Exercise details
Only the lines from the one holding "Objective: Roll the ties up" to the end of the data should be echoed, exactly as they appear, minus the pictures.

Entries taken from a collection
---

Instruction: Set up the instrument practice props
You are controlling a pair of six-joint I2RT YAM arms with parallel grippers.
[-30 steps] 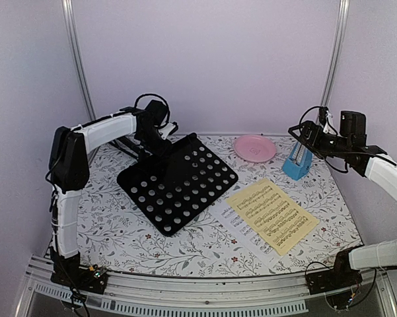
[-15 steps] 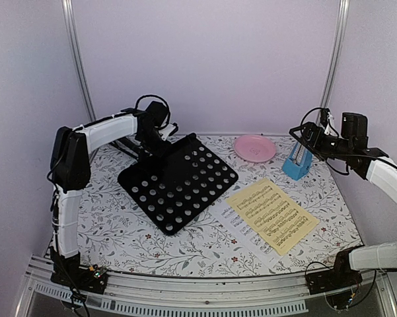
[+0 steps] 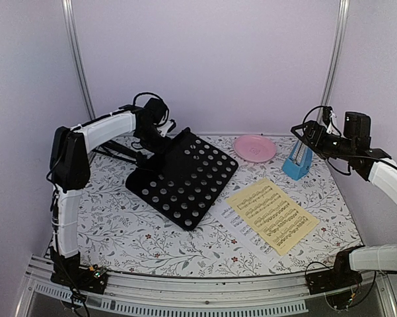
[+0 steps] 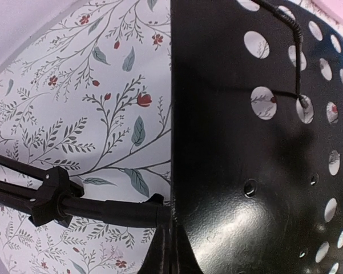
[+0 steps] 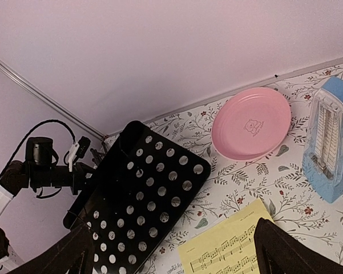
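Raised and tilted since a second ago: music stand [image 3: 185, 181], likely stiff and top-heavy, pinched at rear edge by left gripper [image 3: 157, 140]; right gripper [image 3: 310, 137] wide, empty.

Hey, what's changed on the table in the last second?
The left hand closed on the music stand at its far edge and lifted it, so the tray tilts and its near corner pulled back. The right hand stayed open near the metronome. The yellow sheet, white sheet and pink plate did not move.
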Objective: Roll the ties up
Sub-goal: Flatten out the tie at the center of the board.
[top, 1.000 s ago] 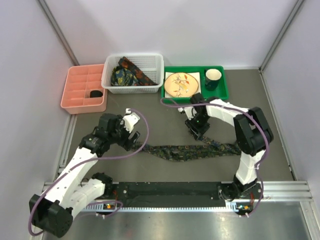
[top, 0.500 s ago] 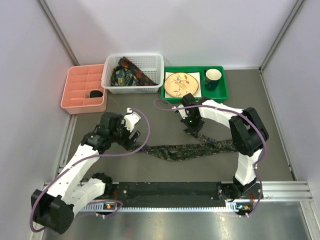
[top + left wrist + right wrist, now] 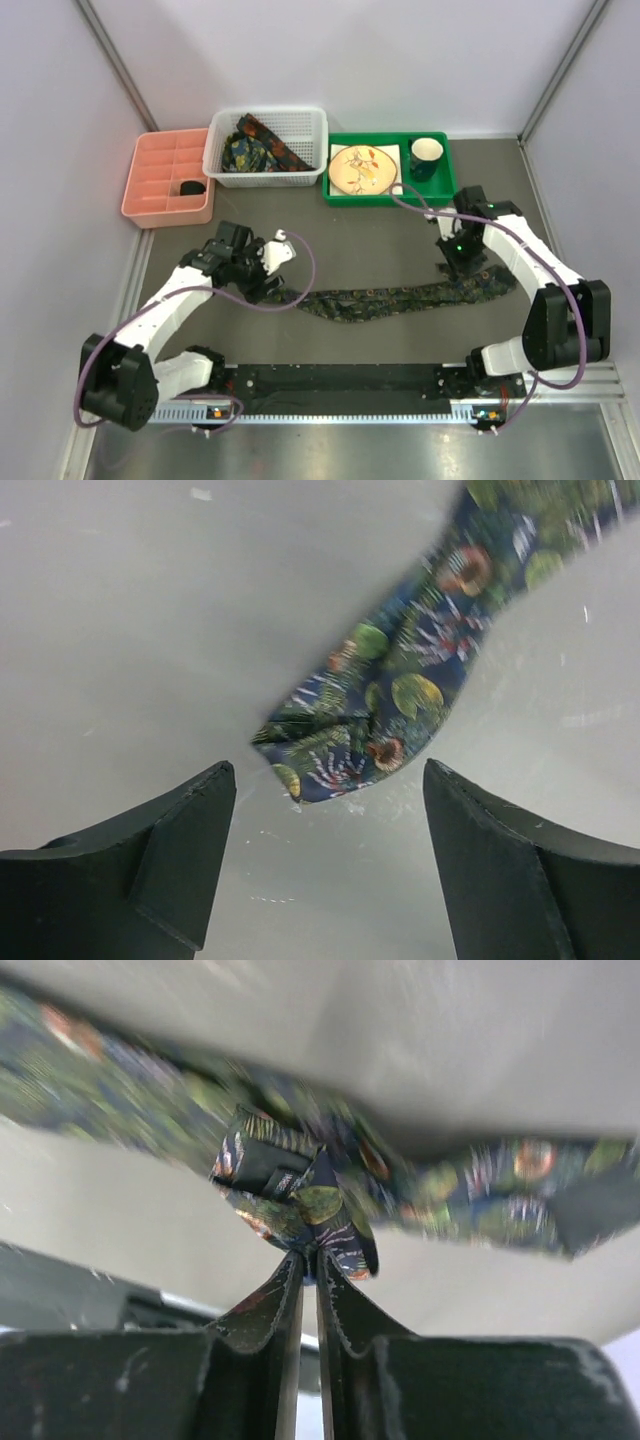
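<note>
- Overhead: one tie (image 3: 385,300) flat on the table (image 3: 350,235), long axis left to right. Left gripper (image 3: 270,272) just beside its left end, right gripper (image 3: 455,265) down on the right stretch. More ties (image 3: 255,150) heaped in the basket (image 3: 265,178).
- Left wrist: gaping wide, holding nothing. Tie tip dead ahead between the fingers (image 3: 190,830), cloth running away up and right.
- Right wrist: pinched nearly closed on a raised fold of tie, fabric trailing off both ways. Probably best to start rolling from the left end, nearest the left arm.
</note>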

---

Written response
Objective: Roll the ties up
Sub-goal: Flatten out the tie at the center of the board.
[top, 1.000 s ago] 
[top, 0.500 s ago] 
[top + left wrist + right wrist, now] 
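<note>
- Overhead: one tie (image 3: 385,300) flat on the table (image 3: 350,235), long axis left to right. Left gripper (image 3: 270,272) just beside its left end, right gripper (image 3: 455,265) down on the right stretch. More ties (image 3: 255,150) heaped in the basket (image 3: 265,178).
- Left wrist: gaping wide, holding nothing. Tie tip dead ahead between the fingers (image 3: 190,830), cloth running away up and right.
- Right wrist: pinched nearly closed on a raised fold of tie, fabric trailing off both ways. Probably best to start rolling from the left end, nearest the left arm.
</note>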

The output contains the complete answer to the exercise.